The catalogue provides the following commentary by Hayden Herrera:
"Roots, 1943, is one of Frida Kahlo's least anguished and most beautiful self-portaits. Like its counterpart, My Nurse and I, 1937, it is a passionate expression of Kahlo's deep identification with nature. In the earlier painting Frida is an infant suckling at her Mexican Indian wet nurses's plant-like breast. Fr9m this earth mother, she imbibes not only her Indian heritage, but also the essence of her native land. In Roots, on the other hand, it is Frida who nourishes that land by giving birth to a vine. Curiously, given the painting's title, the vine has no visible roots. It must, therefore, be rooted in Frida, but Frida, floating just above a barren landscape and painted in a much large scale, is rootless, as in a dream. The year she painted Roots, Kahlo was engrossed in a project that would bind her to her husband, Diego Rivera, and that would connect both spouses to the Mexican earth. In 1942, on a piece of land bought with Kahlo's money in a section of Mexico City called the Pedregal (meaning stony ground), the Riveras began to build a temple for Rivera's collection of pre-Columbian idols....Kahlo adored the Pedregal's rough, uningratiating expanse of grey. pitted rocks, and it is this landscape that appears in Roots....The stems of the vine in Roots....have no thorns. Instead this vine has thirteen cut off stems. These leafless stems might stand for Kahlo's losses - her unborn children, her wounded body, her lost loves...."

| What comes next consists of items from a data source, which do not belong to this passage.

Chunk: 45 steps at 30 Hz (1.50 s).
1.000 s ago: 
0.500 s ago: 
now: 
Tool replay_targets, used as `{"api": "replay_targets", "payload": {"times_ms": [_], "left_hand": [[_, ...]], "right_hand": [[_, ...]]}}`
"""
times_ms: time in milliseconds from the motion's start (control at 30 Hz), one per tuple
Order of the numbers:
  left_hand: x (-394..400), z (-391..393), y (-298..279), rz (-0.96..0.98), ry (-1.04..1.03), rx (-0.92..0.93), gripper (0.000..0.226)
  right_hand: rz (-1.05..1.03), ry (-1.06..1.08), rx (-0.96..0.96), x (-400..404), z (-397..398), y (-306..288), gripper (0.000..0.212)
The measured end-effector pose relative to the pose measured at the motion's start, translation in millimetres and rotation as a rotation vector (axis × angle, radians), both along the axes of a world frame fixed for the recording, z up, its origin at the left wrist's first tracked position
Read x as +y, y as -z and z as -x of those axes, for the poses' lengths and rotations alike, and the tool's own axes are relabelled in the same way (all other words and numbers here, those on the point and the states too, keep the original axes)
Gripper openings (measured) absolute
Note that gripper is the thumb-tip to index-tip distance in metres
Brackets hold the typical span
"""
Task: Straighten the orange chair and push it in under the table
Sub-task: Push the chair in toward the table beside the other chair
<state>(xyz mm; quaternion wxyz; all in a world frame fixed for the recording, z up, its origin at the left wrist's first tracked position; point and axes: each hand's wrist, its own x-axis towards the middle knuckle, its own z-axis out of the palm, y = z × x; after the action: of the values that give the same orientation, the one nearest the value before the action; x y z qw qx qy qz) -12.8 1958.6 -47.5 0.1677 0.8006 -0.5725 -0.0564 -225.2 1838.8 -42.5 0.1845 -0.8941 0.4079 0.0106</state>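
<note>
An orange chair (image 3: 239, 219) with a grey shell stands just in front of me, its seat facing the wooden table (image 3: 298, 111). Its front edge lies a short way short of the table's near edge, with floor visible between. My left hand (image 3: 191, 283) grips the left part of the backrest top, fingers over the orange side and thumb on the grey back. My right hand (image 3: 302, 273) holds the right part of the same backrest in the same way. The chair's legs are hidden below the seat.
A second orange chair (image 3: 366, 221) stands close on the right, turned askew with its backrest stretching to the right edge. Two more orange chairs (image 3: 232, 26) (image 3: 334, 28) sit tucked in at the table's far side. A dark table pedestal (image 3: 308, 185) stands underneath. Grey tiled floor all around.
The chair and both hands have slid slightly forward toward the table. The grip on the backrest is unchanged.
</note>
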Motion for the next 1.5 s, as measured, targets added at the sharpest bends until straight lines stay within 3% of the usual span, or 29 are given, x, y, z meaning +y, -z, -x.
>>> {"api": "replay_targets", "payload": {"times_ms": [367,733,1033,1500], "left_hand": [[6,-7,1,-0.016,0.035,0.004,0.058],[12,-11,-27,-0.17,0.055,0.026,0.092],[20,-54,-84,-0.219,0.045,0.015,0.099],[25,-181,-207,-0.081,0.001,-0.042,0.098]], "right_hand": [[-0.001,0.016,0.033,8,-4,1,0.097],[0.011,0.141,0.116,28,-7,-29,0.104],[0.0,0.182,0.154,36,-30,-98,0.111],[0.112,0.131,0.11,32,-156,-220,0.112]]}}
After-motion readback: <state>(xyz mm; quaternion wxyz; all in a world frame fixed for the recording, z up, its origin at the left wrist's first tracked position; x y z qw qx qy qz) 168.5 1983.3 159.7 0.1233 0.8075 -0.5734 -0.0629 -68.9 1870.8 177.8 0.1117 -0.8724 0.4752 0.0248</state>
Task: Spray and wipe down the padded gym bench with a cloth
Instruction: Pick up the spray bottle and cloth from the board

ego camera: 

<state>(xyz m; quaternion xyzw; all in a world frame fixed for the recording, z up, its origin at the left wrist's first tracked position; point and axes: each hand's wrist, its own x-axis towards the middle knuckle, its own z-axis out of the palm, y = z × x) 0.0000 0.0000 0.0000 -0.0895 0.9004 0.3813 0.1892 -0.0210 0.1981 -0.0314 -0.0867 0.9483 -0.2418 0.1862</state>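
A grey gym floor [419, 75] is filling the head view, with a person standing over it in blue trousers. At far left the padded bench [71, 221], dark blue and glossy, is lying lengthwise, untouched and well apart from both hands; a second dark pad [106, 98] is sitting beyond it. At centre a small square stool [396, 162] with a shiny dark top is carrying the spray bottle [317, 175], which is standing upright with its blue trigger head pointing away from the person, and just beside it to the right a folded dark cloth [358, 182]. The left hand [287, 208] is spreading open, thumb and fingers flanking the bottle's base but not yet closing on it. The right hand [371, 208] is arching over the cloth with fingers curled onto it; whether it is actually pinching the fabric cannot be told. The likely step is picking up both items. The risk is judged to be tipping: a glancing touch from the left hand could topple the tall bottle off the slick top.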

I love reading art reviews, although I don't set too much stock in them. I had read a memoir by Amy Tan recently where she discusses picking up a ClifsNotes version of one of her books at a book store. She was dumbfounded by what others had read into her writing, sometimes way off of the mark. Is this painting really reflecting her infertility, or her miscarriages? Regardless, we can take inspiration from this woman who used her art to express her pain to the world. At the very least, this painting is so stunning to look at.